LncRNAs and microRNAs have been found to be critical regulators of gene expression, epigenetics, and cell fate decisions.

“Blood cells have a unique lncRNA expression pattern,” Adrian Schwarzer, MD, PhD, of the Institute of Experimental Hematology at Hannover Medical School in Hannover, Germany, said during his presentation. “Lineage-specific lncRNAs regular human hematopoiesis.”

Therefore, researchers sought to conduct an integrate and functional analysis of the microRNA-, lncRNA, and mRNA-transcriptome of purified human hematopoietic stem cells and correlate them with non-coding RNA (ncRNA) expression profile of 46 pediatric AML samples.

Results of the analysis showed a strong and highly coordinated upregulation of microRNAs, small nucleolar RNAS, and lncRNAs within the DLK1-DIO3 locus on chromosome 14, particularly in megakaryoctyes. Researchers found that short hairpin RNA-mediated knock-down of the lncRNA MEG3 decreased erythroid colony formation and megakaryocytic cell proliferation, demonstrating the functional significance of this non-coding RNA locus on chromosome 14. Two lnRNAs (LINC00173 and DY635655) also reduced proliferation of myeloid NB4 cells.

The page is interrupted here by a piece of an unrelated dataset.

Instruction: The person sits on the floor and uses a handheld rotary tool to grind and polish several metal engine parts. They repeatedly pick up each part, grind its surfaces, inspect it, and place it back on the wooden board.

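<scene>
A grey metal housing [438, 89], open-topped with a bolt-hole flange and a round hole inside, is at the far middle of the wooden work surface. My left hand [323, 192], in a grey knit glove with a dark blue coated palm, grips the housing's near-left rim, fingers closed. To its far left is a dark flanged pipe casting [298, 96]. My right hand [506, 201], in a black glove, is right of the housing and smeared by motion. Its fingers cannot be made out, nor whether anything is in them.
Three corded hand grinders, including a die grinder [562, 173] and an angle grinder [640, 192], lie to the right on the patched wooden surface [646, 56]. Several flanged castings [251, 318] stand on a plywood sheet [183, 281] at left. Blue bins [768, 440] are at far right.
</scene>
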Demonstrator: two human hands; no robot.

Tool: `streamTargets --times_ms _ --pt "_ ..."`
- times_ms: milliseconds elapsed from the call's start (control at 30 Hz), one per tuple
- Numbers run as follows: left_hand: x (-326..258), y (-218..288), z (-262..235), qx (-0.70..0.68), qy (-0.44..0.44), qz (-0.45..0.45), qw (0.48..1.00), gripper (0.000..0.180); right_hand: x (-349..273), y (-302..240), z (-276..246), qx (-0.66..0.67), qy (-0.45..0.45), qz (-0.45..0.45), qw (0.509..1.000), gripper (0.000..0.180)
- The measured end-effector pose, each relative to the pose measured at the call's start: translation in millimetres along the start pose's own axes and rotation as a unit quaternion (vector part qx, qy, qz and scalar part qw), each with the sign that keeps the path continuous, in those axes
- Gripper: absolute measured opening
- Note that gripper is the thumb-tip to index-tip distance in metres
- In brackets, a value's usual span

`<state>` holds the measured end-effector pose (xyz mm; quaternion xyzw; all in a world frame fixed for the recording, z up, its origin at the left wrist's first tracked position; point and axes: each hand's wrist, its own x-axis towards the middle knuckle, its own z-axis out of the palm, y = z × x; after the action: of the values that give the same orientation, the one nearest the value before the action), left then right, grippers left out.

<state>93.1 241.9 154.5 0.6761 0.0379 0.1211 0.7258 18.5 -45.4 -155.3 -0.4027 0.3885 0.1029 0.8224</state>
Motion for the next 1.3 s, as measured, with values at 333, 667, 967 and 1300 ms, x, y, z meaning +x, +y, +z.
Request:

“LINC00173 is important for growth and maturation during granulopoiesis,” Dr Schwarzer said.

Researchers also identified a stem-cell associated with lncRNA signature that was not present in healthy differentiated blood cells, but was upregulated in the pediatric AML samples. AML samples that did not have upregulation of these lncRNAs had suppressed upregulation of differentiation-associated lncRNAs, thereby retaining the global identify of myeloid progenitor cells.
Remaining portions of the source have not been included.